- _Exercise description_: Among the lines below, output only those between the line holding "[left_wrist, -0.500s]" and the line holding "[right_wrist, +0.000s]", inclusive, exactly as written and with no pictures.

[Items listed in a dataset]

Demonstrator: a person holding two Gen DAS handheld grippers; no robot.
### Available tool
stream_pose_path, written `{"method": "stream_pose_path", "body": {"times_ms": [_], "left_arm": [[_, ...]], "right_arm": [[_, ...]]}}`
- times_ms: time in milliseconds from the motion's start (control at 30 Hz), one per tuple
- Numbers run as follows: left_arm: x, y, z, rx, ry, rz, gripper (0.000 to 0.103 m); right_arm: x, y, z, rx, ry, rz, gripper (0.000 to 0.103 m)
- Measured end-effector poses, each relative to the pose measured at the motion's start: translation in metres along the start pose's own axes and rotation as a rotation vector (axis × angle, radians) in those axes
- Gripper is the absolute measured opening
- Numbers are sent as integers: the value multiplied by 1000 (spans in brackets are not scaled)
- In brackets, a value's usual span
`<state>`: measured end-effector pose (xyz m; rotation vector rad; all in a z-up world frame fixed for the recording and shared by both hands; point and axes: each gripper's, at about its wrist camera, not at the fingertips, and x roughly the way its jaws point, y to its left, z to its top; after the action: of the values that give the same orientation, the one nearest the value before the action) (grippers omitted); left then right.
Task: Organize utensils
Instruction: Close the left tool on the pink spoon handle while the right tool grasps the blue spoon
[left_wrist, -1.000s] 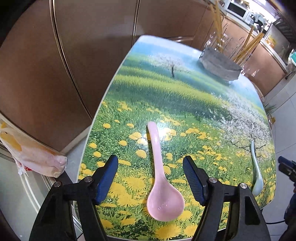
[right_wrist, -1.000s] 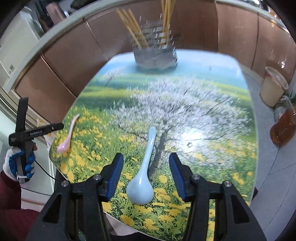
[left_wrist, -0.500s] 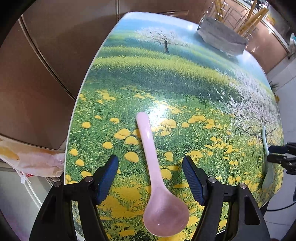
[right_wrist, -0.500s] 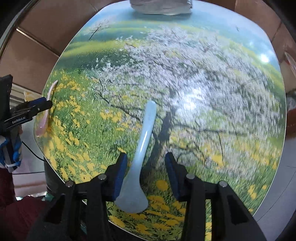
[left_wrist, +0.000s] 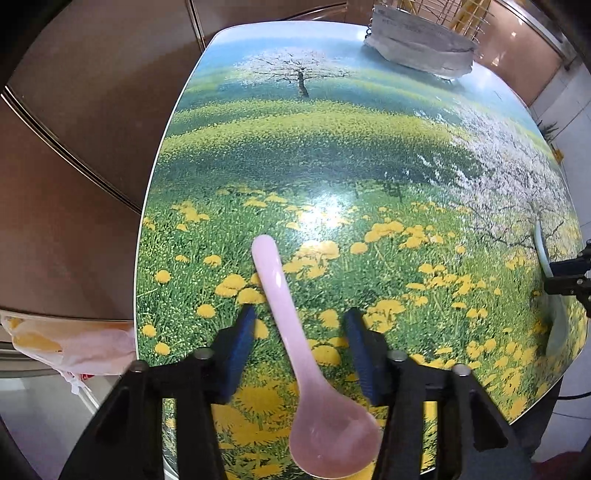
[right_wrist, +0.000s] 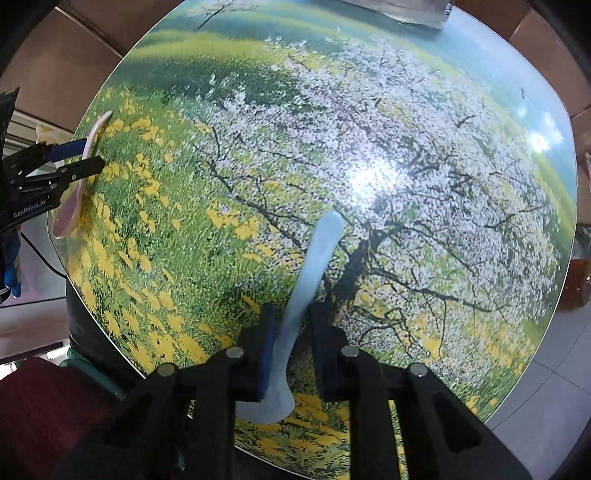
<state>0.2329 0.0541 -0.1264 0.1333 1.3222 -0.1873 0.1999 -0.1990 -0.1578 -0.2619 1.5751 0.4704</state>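
A pink spoon (left_wrist: 280, 314) lies on the flower-print table (left_wrist: 332, 147), bowl toward the near edge. My left gripper (left_wrist: 300, 314) straddles its handle, jaws closing, with a gap on both sides. A pale blue spoon (right_wrist: 314, 266) lies near the right front edge. My right gripper (right_wrist: 293, 310) points down over it, jaws closing with the handle between them; the pads are almost at it and a thin gap shows on the right. The right wrist view also shows the left gripper (right_wrist: 94, 155) around the pink spoon (right_wrist: 66, 218). In the left wrist view the right gripper (left_wrist: 550, 277) stands over the blue spoon (left_wrist: 541, 243).
A grey utensil holder (left_wrist: 421, 55) with chopsticks stands at the table's far end. Brown cabinet panels (left_wrist: 92, 110) run along the left and back. A plastic bag (left_wrist: 74, 343) hangs by the left front corner. An amber bottle (right_wrist: 581, 280) sits beyond the right edge.
Both grippers have come down closer over their spoons and tipped downward. Both pairs of jaws have narrowed around the handles, the right pair much more.
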Motion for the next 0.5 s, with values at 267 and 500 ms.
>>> {"method": "stream_pose_path", "body": {"times_ms": [267,500], "left_arm": [[-2,-17,5,-69,-39,-33,11],[-19,-12,-11,-68,-145,-49,11]], "right_arm": [[0,1,16,-1,-35,40,11],[-14,-12,-3,20,-153,74,11]]}}
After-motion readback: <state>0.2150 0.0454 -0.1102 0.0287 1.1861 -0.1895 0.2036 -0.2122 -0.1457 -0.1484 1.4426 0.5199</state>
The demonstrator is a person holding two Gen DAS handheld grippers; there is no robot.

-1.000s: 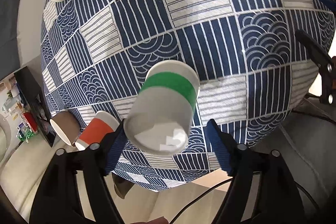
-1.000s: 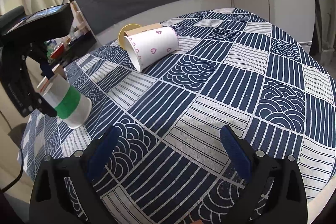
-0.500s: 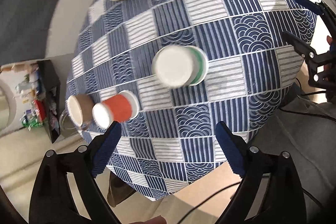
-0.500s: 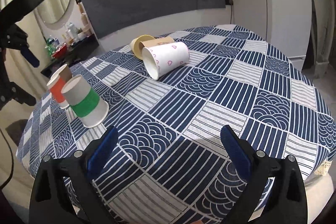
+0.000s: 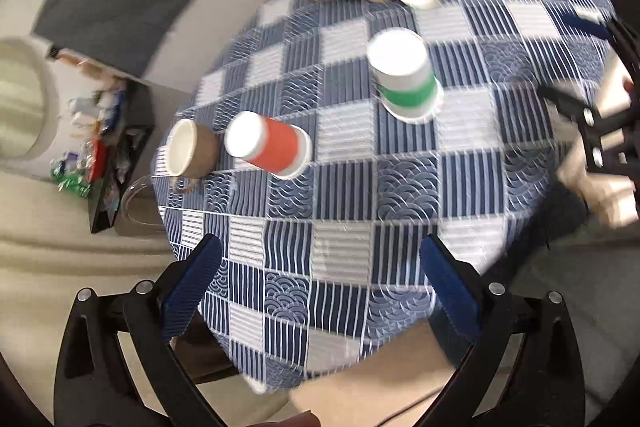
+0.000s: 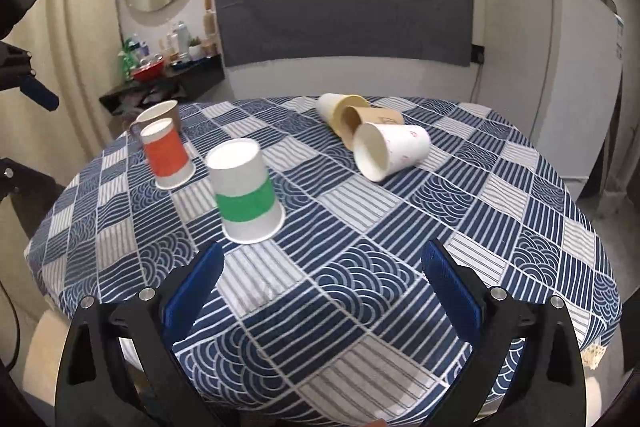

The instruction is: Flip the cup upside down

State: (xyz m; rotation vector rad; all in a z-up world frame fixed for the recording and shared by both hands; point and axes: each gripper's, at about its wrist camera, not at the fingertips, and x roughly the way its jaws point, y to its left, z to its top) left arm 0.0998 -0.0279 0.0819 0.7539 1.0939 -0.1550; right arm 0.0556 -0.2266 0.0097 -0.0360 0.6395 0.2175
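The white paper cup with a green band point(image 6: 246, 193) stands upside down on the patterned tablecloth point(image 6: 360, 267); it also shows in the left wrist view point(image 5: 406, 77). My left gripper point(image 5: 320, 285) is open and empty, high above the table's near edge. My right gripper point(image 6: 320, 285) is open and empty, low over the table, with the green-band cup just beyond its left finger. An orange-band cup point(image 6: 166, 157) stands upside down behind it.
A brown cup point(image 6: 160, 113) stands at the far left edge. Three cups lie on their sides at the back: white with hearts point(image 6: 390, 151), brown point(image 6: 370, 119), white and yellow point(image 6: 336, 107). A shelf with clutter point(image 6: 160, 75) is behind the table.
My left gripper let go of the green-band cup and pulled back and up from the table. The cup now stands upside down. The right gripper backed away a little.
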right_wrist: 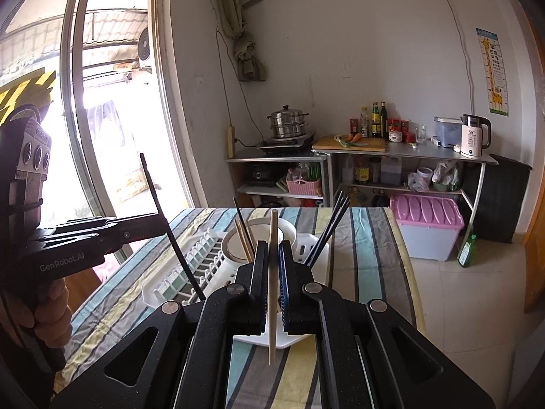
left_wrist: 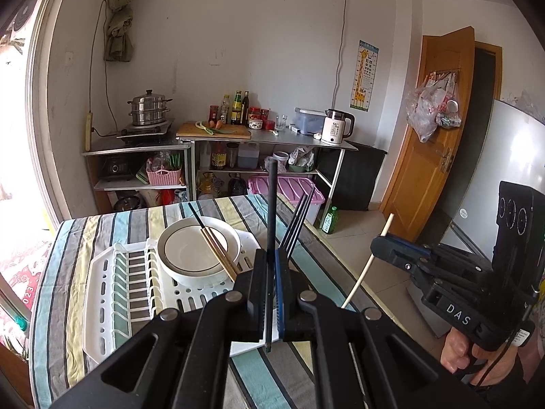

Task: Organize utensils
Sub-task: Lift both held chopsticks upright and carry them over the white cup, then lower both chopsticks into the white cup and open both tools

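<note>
My left gripper [left_wrist: 270,255] is shut on a black chopstick [left_wrist: 271,204] that stands upright between the pads, above the striped table. It also shows in the right wrist view [right_wrist: 163,218] at the left. My right gripper [right_wrist: 271,248] is shut on a pale wooden chopstick [right_wrist: 272,289]; in the left wrist view it [left_wrist: 378,238] hangs off the table's right side with the stick [left_wrist: 366,266]. A white drying rack [left_wrist: 112,293] holds a white bowl [left_wrist: 190,252] with wooden chopsticks [left_wrist: 218,252] lying across it. Several black chopsticks [left_wrist: 296,225] stand in the rack's holder [right_wrist: 306,243].
The table with its striped cloth [left_wrist: 68,272] ends at the right, above a tiled floor [left_wrist: 361,235]. A green bottle [left_wrist: 329,220] and a pink-lidded box [left_wrist: 293,187] stand on the floor. Kitchen shelves [left_wrist: 218,143] line the far wall.
</note>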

- _Answer to this exercise_:
[left_wrist, -0.500s] 
[right_wrist, -0.500s] 
[left_wrist, +0.000s] 
[right_wrist, +0.000s] 

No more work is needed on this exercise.